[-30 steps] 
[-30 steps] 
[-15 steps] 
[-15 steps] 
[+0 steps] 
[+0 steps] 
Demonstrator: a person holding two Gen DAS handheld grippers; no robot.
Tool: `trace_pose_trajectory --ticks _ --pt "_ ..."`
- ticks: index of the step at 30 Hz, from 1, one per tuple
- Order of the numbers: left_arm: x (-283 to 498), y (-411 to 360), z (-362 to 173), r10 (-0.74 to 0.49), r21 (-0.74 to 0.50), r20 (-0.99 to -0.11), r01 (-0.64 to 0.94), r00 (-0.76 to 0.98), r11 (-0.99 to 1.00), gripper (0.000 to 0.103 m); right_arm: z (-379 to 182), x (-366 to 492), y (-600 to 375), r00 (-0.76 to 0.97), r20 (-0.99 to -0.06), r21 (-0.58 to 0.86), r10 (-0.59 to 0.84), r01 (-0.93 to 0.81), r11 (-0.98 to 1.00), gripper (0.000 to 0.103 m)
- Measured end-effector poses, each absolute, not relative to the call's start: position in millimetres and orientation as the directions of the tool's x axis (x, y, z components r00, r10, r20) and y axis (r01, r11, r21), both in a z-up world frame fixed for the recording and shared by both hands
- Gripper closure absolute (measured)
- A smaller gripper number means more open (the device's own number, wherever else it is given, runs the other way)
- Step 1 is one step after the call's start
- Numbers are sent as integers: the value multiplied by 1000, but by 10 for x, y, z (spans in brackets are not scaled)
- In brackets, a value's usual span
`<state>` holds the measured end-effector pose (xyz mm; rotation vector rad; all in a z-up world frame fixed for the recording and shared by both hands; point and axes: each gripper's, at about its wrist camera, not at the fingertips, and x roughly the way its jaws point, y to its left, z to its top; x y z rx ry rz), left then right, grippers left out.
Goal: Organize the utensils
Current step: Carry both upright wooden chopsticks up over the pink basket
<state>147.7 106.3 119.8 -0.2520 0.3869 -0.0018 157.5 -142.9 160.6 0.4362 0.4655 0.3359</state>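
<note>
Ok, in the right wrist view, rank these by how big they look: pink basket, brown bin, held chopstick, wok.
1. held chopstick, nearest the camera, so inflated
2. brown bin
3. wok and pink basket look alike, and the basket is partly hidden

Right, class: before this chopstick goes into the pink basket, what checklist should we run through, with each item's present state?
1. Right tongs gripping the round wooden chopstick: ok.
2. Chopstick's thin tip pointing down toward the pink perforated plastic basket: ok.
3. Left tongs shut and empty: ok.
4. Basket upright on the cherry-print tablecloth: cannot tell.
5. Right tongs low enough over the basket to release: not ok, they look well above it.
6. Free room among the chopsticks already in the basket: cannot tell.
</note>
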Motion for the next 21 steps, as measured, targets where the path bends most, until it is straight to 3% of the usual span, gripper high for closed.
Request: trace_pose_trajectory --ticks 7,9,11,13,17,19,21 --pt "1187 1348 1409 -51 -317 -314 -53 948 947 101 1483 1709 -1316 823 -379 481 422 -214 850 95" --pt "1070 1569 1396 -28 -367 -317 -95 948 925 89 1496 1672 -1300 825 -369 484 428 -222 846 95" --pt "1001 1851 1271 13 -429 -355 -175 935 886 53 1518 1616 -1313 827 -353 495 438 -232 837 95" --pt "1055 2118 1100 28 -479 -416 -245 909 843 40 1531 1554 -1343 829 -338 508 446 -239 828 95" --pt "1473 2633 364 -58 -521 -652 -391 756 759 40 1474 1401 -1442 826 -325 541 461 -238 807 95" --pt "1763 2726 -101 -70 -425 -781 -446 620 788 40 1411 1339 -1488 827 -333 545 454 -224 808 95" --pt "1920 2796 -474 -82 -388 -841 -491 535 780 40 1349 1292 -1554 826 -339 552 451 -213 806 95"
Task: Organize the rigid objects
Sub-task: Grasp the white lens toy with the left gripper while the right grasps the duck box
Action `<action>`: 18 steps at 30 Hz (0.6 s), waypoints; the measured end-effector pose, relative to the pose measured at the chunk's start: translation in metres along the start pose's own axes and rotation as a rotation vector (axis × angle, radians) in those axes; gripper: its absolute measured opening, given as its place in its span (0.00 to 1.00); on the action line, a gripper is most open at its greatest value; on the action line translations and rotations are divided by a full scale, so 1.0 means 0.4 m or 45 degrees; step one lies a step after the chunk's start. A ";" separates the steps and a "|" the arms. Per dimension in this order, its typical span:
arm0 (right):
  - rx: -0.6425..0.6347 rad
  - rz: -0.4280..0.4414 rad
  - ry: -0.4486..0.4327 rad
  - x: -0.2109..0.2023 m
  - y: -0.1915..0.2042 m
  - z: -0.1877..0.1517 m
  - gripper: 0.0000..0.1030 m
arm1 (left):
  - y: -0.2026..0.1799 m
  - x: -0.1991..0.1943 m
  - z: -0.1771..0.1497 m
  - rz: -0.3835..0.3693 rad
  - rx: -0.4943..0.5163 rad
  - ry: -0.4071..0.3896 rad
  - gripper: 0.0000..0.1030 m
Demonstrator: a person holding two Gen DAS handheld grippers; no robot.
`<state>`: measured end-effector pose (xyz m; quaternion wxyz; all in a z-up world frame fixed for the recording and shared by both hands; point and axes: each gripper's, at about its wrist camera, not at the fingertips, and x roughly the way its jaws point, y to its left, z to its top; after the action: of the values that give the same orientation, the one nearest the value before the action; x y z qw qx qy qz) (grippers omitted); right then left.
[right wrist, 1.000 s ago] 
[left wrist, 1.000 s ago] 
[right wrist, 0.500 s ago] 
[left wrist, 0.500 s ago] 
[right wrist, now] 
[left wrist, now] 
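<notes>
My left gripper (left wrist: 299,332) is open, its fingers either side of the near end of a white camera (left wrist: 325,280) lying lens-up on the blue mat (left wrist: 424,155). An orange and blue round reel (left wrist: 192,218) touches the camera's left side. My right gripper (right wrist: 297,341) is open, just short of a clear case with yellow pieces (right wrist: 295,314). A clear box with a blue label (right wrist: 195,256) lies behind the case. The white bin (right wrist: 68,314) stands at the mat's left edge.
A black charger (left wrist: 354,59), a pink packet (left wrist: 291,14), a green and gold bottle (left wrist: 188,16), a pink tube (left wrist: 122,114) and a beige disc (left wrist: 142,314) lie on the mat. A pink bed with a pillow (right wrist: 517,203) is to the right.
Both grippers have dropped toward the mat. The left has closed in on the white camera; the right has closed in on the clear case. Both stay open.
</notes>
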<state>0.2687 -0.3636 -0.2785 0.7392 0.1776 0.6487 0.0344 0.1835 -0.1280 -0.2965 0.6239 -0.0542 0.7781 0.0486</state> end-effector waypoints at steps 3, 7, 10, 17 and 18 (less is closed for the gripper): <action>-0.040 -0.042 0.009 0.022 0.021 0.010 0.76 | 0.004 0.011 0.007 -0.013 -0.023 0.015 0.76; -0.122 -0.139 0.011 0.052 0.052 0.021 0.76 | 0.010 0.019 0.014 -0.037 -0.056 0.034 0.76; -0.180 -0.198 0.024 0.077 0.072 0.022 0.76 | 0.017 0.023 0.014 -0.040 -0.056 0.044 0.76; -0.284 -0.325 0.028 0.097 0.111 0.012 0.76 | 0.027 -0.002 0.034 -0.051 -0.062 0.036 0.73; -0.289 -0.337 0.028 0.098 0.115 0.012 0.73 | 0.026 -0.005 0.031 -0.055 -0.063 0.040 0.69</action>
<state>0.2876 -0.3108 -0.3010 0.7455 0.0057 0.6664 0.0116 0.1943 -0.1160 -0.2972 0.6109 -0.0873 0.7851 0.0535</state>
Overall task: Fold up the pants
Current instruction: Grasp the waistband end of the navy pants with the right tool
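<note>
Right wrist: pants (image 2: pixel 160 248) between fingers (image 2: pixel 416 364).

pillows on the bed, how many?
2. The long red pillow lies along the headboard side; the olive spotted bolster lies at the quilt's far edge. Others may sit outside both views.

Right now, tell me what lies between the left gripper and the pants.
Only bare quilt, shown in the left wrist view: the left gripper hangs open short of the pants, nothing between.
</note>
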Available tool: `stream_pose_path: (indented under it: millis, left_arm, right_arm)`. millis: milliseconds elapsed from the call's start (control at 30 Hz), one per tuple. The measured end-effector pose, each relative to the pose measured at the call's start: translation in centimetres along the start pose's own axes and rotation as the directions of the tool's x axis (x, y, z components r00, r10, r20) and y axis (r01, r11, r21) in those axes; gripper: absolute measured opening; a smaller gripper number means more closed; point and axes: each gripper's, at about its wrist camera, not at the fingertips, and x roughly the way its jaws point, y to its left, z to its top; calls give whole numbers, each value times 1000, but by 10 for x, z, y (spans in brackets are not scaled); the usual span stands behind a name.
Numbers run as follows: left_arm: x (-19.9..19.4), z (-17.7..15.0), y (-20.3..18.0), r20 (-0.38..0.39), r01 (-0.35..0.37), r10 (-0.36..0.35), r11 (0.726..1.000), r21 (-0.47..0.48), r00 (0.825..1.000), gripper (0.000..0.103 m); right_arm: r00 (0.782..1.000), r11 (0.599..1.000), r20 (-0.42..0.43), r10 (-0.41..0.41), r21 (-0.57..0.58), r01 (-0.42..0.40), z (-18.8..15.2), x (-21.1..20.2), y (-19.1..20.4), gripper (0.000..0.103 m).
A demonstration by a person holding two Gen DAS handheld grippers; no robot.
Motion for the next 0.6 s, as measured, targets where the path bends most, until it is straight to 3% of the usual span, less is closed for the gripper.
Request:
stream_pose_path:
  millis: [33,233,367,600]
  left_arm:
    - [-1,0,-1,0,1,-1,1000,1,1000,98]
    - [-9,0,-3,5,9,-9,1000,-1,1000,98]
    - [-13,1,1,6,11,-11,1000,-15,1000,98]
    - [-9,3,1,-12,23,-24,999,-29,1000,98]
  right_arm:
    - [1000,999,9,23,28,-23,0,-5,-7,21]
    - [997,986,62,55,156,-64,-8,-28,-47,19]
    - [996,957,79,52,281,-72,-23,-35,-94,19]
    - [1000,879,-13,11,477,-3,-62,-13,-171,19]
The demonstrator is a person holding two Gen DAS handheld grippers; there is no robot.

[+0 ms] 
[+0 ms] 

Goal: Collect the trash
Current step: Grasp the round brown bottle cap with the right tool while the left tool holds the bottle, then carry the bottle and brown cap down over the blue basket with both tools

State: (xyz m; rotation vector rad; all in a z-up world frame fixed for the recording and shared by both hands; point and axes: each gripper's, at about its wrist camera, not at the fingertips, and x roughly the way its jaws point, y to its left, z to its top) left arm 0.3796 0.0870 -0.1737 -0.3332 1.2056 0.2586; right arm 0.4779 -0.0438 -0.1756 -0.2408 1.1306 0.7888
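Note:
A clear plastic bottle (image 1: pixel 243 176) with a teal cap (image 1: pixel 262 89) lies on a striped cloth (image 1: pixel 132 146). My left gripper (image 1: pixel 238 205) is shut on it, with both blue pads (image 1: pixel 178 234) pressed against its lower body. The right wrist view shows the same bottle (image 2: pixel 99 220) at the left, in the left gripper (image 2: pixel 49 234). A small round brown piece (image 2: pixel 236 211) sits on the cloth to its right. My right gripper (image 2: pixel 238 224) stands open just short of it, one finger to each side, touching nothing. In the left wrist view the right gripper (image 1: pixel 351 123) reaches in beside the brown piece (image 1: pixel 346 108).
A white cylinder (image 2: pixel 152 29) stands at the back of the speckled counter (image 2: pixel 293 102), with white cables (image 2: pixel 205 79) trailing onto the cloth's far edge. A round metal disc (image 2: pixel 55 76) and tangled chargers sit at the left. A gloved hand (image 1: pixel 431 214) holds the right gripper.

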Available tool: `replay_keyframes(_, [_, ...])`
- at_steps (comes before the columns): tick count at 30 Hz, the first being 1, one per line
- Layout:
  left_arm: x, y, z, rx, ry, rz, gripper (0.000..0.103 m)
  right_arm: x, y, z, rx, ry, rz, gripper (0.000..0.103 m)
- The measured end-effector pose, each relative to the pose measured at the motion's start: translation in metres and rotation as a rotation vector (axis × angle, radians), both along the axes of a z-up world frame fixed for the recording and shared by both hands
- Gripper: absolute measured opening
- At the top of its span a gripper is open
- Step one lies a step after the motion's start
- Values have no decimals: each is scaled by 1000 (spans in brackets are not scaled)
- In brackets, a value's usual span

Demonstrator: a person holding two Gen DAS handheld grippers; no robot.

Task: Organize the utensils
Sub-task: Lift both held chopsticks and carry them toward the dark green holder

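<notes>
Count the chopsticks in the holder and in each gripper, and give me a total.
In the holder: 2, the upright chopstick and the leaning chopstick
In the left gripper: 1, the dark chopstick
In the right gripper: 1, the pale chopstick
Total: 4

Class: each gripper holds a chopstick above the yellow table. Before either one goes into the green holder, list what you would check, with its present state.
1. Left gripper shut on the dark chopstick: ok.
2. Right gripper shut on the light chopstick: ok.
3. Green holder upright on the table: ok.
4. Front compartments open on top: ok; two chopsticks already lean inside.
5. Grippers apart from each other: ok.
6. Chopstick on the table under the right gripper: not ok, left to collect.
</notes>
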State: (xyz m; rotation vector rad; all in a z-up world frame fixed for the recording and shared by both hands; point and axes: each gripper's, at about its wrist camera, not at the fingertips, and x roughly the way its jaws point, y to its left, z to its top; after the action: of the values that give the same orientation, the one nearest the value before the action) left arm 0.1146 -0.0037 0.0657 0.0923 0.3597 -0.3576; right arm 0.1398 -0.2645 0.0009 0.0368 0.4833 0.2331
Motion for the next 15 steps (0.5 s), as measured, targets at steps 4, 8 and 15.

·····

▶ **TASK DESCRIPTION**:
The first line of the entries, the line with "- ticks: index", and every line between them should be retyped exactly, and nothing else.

▶ **RESULT BELOW**:
[-30 steps] 
[-30 steps] 
[-15 steps] 
[-15 steps] 
[+0 steps] 
[+0 steps] 
Demonstrator: a person holding two Gen DAS handheld grippers; no robot.
Tool: `trace_pose_trajectory --ticks _ --pt "_ ..."`
- ticks: index of the step at 30 Hz, from 1, one per tuple

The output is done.